I entered a writing contest last week. It sounds simple enough but there was a lot of behind the scenes issues from the initial idea to the final submission. The contest entry had to be an original piece; it could not have been previously published. Would you believe it, they consider a blog a publication. Who knew? I am glad that I asked.
The sponsor of the essay is a nationally published magazine. First prize is $3000.00 (who couldn’t use that?!), a trip for two to New York City, lunch with the magazine editors and two tickets to a Broadway play. I read somewhere that entering contests helps to make you a better writer so I decided I should give this a try. I read all the rules and started writing.
The topic was “I never thought I’d…” and they suggested that you did not start your essay with that sentence. They also suggested that many entries would be on marriage, children, divorces, losing weight and if you wanted to stand out from the crowd, go in a different direction. That made sense to me so that is what I did.
I actually wrote two different essays. The first one was on courage. Then my sister thought I should write about tossing clothes out of the car windows. I was surprised she mentioned that but decided to go ahead and write that one too. I sent both essays to my sister and also to a girlfriend so that I could get two different opinions. My girlfriend liked the naked one best because it got the biggest reaction out of her; but she thought I should leave out the drinking part. My sister thought that I absolutely must leave in the alcohol parts because she wouldn’t want anyone to think that I would undress in a parking lot sober. I don’t think she liked the naked essay because she said she was embarrassed for me. I can be kind of slow sometimes but I think my instincts are on target.
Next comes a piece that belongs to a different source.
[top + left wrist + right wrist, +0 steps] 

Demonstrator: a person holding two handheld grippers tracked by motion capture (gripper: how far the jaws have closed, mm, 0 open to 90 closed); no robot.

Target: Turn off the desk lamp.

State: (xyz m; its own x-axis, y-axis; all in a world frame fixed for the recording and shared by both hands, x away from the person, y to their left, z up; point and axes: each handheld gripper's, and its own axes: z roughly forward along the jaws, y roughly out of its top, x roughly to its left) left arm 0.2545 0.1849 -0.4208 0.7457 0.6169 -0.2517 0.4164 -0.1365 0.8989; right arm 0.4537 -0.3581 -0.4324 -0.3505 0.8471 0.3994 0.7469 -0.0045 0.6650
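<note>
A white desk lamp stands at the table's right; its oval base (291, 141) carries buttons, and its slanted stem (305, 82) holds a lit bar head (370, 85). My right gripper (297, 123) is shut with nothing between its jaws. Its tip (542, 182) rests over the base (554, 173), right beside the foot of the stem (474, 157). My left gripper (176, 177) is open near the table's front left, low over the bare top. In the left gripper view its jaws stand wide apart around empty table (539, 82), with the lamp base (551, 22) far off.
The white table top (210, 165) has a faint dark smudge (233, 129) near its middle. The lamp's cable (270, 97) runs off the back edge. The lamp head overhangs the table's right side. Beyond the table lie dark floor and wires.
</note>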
There was growth for me in this simple little contest. I had to ask others for help, listen to varying opinions, allow myself to be critiqued, and follow advice given. Asking for help is not easy for most of us and I am no exception. Walking that fine line not taking critiques personal and following advice given is hard. These little essays are very personal. Listening to criticism and being true to my heart feels uncomfortable. I automatically hear “this is no good” and I have to focus on the actual words spoken, not what I hear. Then I have to make choices. Honesty is more important to me than what other people think so I kept that as my priority.
I also had to let go because I gave up all rights to the essay. This was clear in the rules. I cannot post it on my blog. It belongs to them. I decided that the experience of the contest was worth the rights. I may regret that later but I doubt it.
I submitted the essay on courage. I decided that the naked one (as I fondly call it) was better for my blog than a national magazine. Now I have to let go of the results. I have to be realistic and know that I probably won’t win. Last year’s contest had over 7000 entries. So why would I do all this when my chances are slim? I wanted to try something different; to become a better writer. It doesn’t matter if I win or lose; I win and lose something every day. Back to basics, I tried. That is what life is all about.